Can a poem be as deadly as a tank?

RASHMEE ROSHAN LALL August 5, 2018

Firm stand. Arab-Israeli poet Dareen Tatour reacts after being sentenced to five months in prison in Nazareth, on July 31. (Reuters)


A poem has certainly never stopped a tank, Nobel literature laureate Seamus Heaney once wrote, but the Israeli government seems to disagree.

It appears to believe there is a mighty combustible charge contained within a poem and that the poet is rather like a tank commander. On July 31, Arab-Israeli Dareen Tatour was convicted for inciting violence and supporting terrorism through her poems, as the Israeli court has it.

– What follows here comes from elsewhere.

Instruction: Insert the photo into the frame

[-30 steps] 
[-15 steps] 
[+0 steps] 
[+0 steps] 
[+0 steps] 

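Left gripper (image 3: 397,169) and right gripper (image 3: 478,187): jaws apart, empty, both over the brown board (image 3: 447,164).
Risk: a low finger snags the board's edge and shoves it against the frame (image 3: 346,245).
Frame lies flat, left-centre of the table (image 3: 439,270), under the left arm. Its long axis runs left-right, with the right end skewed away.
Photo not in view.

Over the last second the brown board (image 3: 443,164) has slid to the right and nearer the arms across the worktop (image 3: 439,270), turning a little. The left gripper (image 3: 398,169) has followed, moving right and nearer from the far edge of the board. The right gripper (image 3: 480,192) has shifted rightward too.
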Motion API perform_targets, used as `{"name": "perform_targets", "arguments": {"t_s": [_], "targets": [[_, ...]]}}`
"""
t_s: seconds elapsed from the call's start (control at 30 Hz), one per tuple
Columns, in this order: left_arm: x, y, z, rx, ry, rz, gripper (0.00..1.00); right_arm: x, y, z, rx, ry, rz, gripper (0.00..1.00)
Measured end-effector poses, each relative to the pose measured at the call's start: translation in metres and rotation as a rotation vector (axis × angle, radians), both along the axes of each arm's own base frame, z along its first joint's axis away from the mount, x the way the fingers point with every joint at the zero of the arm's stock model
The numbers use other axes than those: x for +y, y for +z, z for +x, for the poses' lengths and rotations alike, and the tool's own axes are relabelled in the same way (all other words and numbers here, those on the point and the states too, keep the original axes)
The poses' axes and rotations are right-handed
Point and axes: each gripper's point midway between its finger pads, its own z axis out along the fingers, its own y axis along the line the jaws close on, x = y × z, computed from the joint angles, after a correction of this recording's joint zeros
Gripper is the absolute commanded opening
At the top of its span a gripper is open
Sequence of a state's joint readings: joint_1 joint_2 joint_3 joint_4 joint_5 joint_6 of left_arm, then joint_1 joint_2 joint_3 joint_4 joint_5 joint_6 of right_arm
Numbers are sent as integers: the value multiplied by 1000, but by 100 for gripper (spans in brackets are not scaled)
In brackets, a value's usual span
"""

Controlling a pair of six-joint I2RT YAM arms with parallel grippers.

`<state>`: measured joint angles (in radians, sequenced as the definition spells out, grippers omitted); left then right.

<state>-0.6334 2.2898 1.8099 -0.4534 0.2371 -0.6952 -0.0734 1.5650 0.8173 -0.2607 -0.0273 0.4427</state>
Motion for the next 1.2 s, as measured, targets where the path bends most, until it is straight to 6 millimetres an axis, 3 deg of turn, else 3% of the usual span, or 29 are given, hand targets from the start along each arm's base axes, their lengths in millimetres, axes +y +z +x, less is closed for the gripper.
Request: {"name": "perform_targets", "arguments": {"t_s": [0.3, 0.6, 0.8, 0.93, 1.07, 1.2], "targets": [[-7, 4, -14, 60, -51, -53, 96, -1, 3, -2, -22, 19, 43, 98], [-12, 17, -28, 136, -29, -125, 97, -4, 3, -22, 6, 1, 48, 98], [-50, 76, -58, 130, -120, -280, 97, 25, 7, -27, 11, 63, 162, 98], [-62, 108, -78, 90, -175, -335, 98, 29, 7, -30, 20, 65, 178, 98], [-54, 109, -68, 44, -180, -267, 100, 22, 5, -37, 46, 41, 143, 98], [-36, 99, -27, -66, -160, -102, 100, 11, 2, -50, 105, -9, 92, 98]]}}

Her offence goes beyond the accusations. Tatour’s crime is that of the imagination. She dared to imagine Palestinian national solidarity and a constantly renewing political consciousness despite the economic and psychological pressures of living under occupation.

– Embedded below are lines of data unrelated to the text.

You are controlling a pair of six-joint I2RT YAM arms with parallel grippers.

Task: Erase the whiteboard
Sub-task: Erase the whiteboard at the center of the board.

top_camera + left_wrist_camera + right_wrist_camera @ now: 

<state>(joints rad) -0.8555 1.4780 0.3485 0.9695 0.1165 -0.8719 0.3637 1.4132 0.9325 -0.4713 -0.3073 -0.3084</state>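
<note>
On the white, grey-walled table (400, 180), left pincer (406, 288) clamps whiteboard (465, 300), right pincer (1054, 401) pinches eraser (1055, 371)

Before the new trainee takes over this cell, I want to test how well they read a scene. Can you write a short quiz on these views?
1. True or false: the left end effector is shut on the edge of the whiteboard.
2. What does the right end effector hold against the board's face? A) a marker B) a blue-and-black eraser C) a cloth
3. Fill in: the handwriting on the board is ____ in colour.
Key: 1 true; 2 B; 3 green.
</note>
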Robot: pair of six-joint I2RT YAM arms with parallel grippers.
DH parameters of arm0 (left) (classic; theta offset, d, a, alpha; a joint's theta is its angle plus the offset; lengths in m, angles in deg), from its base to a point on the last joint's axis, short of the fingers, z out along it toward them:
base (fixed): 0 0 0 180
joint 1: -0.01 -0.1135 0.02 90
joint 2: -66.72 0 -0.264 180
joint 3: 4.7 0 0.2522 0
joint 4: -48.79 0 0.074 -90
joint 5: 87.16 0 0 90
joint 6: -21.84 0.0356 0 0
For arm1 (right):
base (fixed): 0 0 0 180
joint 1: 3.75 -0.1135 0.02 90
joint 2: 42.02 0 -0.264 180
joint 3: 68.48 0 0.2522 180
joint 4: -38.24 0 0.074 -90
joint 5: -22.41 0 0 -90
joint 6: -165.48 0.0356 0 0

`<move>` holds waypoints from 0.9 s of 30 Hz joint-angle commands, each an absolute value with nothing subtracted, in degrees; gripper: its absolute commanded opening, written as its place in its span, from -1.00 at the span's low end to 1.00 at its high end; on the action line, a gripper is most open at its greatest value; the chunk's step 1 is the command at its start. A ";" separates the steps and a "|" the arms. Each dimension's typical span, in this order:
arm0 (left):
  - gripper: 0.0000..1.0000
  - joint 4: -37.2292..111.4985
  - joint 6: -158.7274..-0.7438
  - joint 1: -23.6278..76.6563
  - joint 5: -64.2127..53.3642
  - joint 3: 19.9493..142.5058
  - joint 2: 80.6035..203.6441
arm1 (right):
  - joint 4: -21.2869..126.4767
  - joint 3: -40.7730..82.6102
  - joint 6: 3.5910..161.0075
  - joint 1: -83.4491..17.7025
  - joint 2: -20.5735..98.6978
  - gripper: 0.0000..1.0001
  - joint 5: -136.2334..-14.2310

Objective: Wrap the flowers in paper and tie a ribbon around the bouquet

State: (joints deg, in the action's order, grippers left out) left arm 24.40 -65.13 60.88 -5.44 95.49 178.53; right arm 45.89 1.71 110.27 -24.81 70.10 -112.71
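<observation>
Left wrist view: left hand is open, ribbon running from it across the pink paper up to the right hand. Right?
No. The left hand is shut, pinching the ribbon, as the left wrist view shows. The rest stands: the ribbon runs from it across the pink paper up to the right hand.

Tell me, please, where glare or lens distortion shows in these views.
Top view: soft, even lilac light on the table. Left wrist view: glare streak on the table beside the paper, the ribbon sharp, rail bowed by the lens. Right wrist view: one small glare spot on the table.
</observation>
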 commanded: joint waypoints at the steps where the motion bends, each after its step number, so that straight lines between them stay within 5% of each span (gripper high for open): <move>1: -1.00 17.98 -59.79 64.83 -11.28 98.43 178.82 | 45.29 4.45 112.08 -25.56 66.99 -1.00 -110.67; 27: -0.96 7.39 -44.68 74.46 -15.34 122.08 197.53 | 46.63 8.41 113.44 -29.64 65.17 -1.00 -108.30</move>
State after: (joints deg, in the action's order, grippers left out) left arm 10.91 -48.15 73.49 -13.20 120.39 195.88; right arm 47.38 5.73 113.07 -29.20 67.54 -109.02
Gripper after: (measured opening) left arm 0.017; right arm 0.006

For this thought-crime — of hope — Tatour has spent nearly three years under house arrest and has been banned from using a mobile phone or the internet. Her indictment quoted from one of her poems: “Resist, my people, resist them,” almost as if it were an outright declaration of war on Israel. “I will not succumb to the ‘peaceful solution’,” Tatour had written, “never lower my flags until I evict them from my land.”

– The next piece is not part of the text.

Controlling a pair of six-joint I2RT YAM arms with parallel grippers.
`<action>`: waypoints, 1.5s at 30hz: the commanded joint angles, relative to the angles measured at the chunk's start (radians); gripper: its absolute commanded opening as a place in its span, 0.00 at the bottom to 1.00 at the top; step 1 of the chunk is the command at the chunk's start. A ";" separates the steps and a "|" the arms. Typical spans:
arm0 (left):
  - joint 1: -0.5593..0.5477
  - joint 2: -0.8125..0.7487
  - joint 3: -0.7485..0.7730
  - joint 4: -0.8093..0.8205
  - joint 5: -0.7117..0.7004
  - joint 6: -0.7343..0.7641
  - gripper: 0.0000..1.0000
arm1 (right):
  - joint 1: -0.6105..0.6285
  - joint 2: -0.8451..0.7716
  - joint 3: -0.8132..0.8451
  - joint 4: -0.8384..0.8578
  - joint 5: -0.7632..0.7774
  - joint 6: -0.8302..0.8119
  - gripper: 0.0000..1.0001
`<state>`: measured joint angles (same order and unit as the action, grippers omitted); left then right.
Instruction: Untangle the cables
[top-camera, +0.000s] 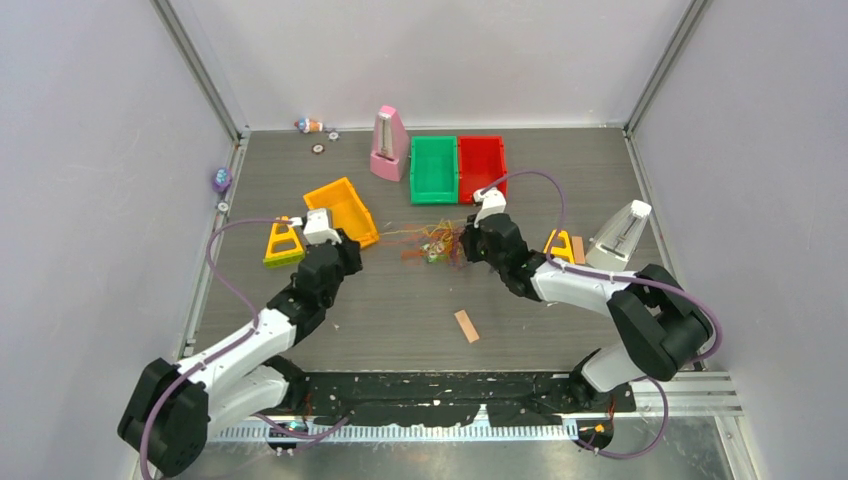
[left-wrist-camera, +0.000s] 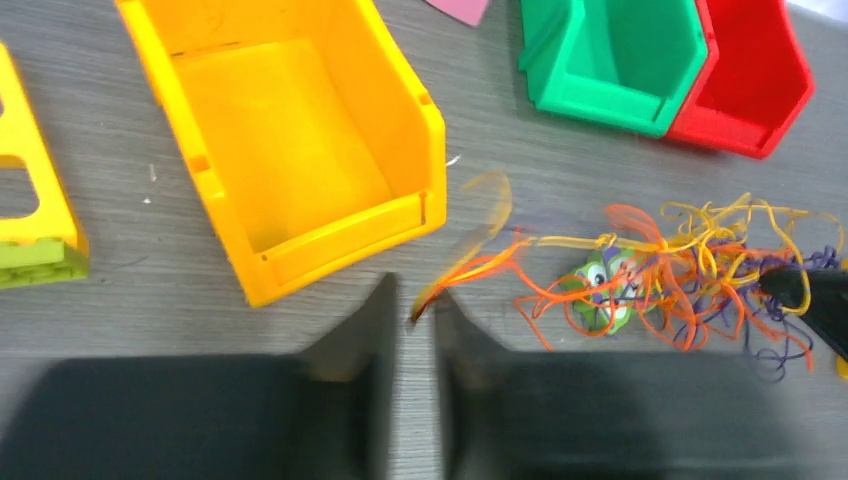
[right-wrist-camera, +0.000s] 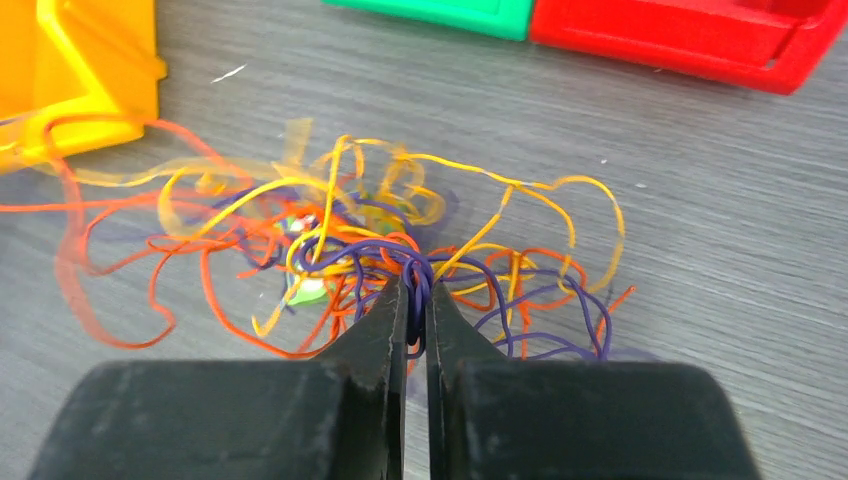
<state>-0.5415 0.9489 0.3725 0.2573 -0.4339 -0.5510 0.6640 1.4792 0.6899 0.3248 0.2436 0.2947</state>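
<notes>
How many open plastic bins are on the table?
3: an orange bin left of the cables, a green bin and a red bin side by side behind them.

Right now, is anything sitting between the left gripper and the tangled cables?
Nothing visible does. An orange strand of the cables reaches the left gripper's fingertips, over bare table. The orange bin sits beside that line, not across it. The right gripper pinches a purple strand at the tangle's other side.

Orange bin (left-wrist-camera: 330, 235), green bin (left-wrist-camera: 600, 105), red bin (left-wrist-camera: 745, 125): smooth glossy plastic. Tabletop (right-wrist-camera: 700, 220): matt grey, fine wood-grain texture. Cables (right-wrist-camera: 340, 250): smooth, slightly shiny, plastic-looking strands.
</notes>
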 joint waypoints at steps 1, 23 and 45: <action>0.007 0.110 0.106 0.046 0.179 0.109 0.45 | -0.015 -0.012 -0.024 0.107 -0.174 -0.039 0.05; -0.103 0.478 0.370 -0.002 0.638 0.244 0.02 | -0.015 -0.062 -0.153 0.469 -0.687 0.011 0.05; -0.065 0.283 0.298 -0.295 -0.264 0.019 0.00 | -0.042 0.009 0.089 -0.297 0.464 0.278 0.11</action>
<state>-0.6247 1.2518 0.6666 0.0715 -0.4755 -0.5026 0.6434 1.4624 0.7261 0.1551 0.5442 0.5522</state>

It puts her in the tradition of other poets of resistance, determined to take up the task of expressing and articulating Palestinian identity, as did Samih al-Qasim. His simple eloquent images are drawn from daily life:

“I speak to the world… tell it

About a house whose lantern they broke

About an axe that killed a lily

And a fire which destroyed the world,

I speak about a goat not milked

A morning coffee… not drunk

A mother’s dough not baked

A mud roof that flowered.

I speak to the world… I tell it.”

Tatour’s anthem of defiance is in line with the call by Mahmoud Darwish, widely regarded as the Palestinians’ national poet, to make poetry an effective instrument of resistance:

“Comrade poets!

We’re in a new world

What’s past is dead, who writes a poem

In the age of wind and the atom

Creates prophets!

… If only these words were

A plough in the hands of a peasant

A shirt, a door, a key

If only these words were!”

That the Israeli government views Tatour almost as an enemy of the state and an agent of instability takes us down a familiar path. Poetry that challenges the approved narrative was considered an offence by thinkers as far back as Plato. The father of Western philosophy said unbridled creativity was so dangerous to the well-ordered state that the unruly poet had to be ostracised. In tenth-century Baghdad, the first Arab Muslim philosopher Al-Farabi took his cue from Plato and made a case for controlled creative expression.

Accordingly, even though Tatour’s prison sentence — five months — seems paltry compared to the years she has spent in detention, it is clearly meant to frighten others who dare to use free verse to sing the song of freedom. Or, as Darwish once put it, to “write the unseen.”

For the allusive has great power. Perhaps the Israeli government is right and poetry does have a power greater than guns and tanks and the threat of prison sentences. As University of California, Los Angeles anthropology and Near Eastern languages Professor Susan Slyomovics once wrote: Israeli “censors are stricter with literature and poetry than with journalism: a news story about a young Palestinian rock-thrower was permitted but a poem on the subject was banned.”

This has led Palestinian poets to use canny techniques to sneak past the censors. Long before the Arab-Israeli peace talks that would propel her to international prominence in the late 1980s, Hanan Ashrawi was an English literature professor and deeply conscious of Palestinian modes of literary resistance.

In a 1978 paper for the Journal of Palestine Studies on the poetry of the occupation, Ashrawi noted the “heavy use of symbolism.” The olive tree “automatically means Palestine, the land and the will of the people to remain,” she wrote. The organic relationship between human beings and the soil are expressed as the palm tree, almond, fig, jasmine, lily, ear of corn, orchard, garden and orange. “The poet, and sometimes the Palestinian people, are Christ, with all the consequent imagery of the side wound, the crucifixion and resurrection… Palestine is Jerusalem, the lover (especially female) and the mother.”

The symbolism was a way to evade censorship, especially in a system that once regarded the very word “Palestine” threatening enough to be censored in West Bank children’s textbooks.

In the 50 years since Ashrawi wrote her paper, the world has changed enormously. Today, there is genetic engineering, the internet and mobile telephony. Apartheid has ended, the Berlin Wall has fallen and Saudi women are legally allowed to drive. But state censorship and the criminalisation of poetry in Israel is much the same, or perhaps rather worse.